Bug #52166 Seconds_Behind_Master spikes after long idle period
Submitted: 18 Mar 2010 7:35 Modified: 15 Nov 2010 14:14
Reporter: Mikiya Okuno Email Updates:
Status: Closed Impact on me:
None 
Category:MySQL Server: Replication Severity:S2 (Serious)
Version:5.1,5.5 OS:Any
Assigned to: Luis Soares CPU Architecture:Any

[18 Mar 2010 7:35] Mikiya Okuno
Description:
Seconds_Behind_Master in SHOW SLAVE STATUS command is calculated like below:

      long time_diff= ((long)(time(0) - mi->rli.last_master_timestamp)
                       - mi->clock_diff_with_master);

Unless last_master_timestamp is zero, time_diff is displayed as Seconds_Behind_Master. The problem is last_master_timestamp is a timestamp for the event which has been executed previously. last_master_timestamp value is preserved even after long idle period when there is no updates on the tables.

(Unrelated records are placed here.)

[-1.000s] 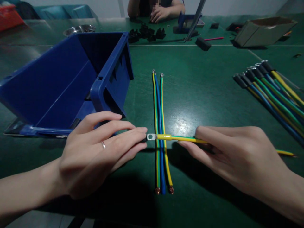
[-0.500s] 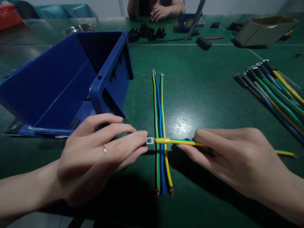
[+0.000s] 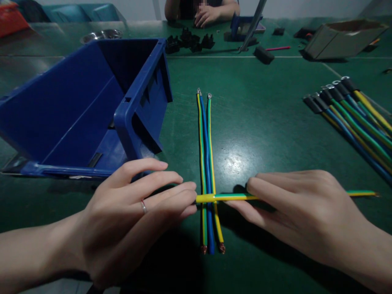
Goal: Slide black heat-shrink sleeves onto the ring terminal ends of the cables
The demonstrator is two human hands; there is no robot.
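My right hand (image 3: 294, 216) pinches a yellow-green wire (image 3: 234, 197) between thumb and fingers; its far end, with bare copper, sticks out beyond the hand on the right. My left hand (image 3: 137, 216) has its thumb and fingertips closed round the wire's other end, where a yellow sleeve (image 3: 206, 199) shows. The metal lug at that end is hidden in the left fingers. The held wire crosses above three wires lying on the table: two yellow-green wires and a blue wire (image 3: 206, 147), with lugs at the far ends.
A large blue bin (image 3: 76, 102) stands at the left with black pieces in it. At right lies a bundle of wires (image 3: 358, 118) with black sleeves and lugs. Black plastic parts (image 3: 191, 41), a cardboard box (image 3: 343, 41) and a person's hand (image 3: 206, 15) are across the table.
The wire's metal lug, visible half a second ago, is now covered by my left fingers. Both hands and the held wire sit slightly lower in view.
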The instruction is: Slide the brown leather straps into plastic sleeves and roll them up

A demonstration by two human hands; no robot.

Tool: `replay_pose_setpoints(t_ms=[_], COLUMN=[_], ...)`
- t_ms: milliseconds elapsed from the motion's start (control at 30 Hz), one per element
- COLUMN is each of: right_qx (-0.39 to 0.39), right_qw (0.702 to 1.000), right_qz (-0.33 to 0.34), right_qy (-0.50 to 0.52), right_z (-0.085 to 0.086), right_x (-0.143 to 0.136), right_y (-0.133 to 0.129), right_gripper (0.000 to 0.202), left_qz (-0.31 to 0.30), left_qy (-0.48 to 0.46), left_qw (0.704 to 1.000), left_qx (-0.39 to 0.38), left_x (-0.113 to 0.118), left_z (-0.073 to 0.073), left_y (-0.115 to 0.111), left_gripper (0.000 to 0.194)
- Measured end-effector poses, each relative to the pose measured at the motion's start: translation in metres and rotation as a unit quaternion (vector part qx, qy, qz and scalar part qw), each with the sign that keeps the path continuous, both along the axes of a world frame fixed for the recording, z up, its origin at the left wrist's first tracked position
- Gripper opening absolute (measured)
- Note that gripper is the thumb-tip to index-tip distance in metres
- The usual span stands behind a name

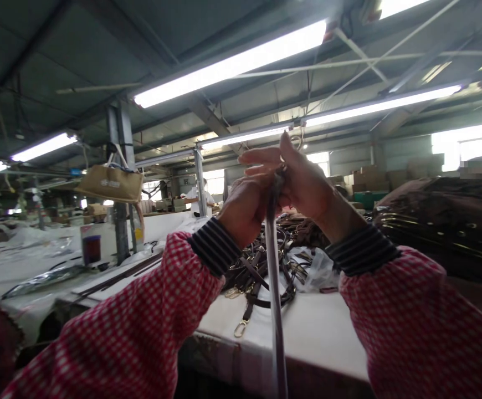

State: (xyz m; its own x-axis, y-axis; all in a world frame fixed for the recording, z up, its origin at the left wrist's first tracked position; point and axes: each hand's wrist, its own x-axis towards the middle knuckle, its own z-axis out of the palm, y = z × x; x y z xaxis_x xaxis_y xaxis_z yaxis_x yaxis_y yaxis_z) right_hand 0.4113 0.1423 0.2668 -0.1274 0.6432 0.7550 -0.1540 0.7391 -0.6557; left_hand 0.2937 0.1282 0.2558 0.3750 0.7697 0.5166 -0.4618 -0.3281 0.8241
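Both hands are raised together in front of me, above the table. My left hand (247, 202) is closed at the upper end of a long narrow strap (273, 277), some of its fingers stretched past it. From the other side my right hand (309, 185) pinches the same end, thumb pointing up. A thin metal ring or hook (296, 142) shows beside the right thumb; its lower part is hidden by the fingers. The strap hangs straight down past the table edge. Behind it lies a heap of dark straps (257, 269) with metal clasps, one snap hook (241, 328) near the front edge.
A white table (324, 321) stretches ahead of me. Clear plastic bags (322, 271) lie by the heap. Dark brown bags (444, 233) are piled at right. A tan bag (110, 184) hangs by a metal post (120, 233) at left. Another person (201, 197) is farther back.
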Motion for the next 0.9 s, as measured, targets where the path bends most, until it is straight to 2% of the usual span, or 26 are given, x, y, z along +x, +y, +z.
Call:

This results in a sudden spike, a huge value in other words, on Seconds_Behind_Master if SHOW SLAVE STATUS command is executed when a very first event is executed after long idle period.

How to repeat:
Setup a replication with SBR.

Create a test table on the master like below:

mysql> CREATE TABLE t (a int);

Don't update the master for long time.

Insert a row like below:

mysql> INSERT INTO t VALUES(SLEEP(10));

Observe SHOW SLAVE STATUS output at the very moment when the statement is executed on the slave. You can see a large Seconds_Behind_Master value.

Suggested fix:
On sql/slave.cc, initialize rli->last_master_timestamp with time(0) instead of save_timestamp value.

From:
        rli->last_master_timestamp= save_timestamp;
To:
        rli->last_master_timestamp= time(0);

While waiting for a new event, rli->last_master_timestamp is set to zero. Right after get a new event, (time(0) - rli->last_master_timestamp) should be zero as well.

Due to this change, we can remove save_timestamp variable.
[18 Mar 2010 8:44] Andrei Elkin
Confirming logics of  next_event() indeed allows SSS to display a 
Seconds_behind as
time(0) - the-last-processed-event-last_master_timestamp for duration of
processing a long query.
So if in between of the reported

   INSERT INTO t VALUES(SLEEP(10))

current event and an event right before it there was 100 seconds,
the 100 seconds of Seconds_behind would be displayed for 10 seconds of
processing of the INSERT.

Resetting last_master_timestamp at start of reading from relay log
was a reasonable technique in past when master could not send heartbeats.
With sending a HB event master ensures that it does not have any real 
event so that only when slave receives the HB it can rightfully reset last_master_timestamp.
[19 Mar 2010 4:36] MySQL Verification Team
a patch for mysql 5.1

Attachment: bug52166.patch (application/octet-stream, text), 689 bytes.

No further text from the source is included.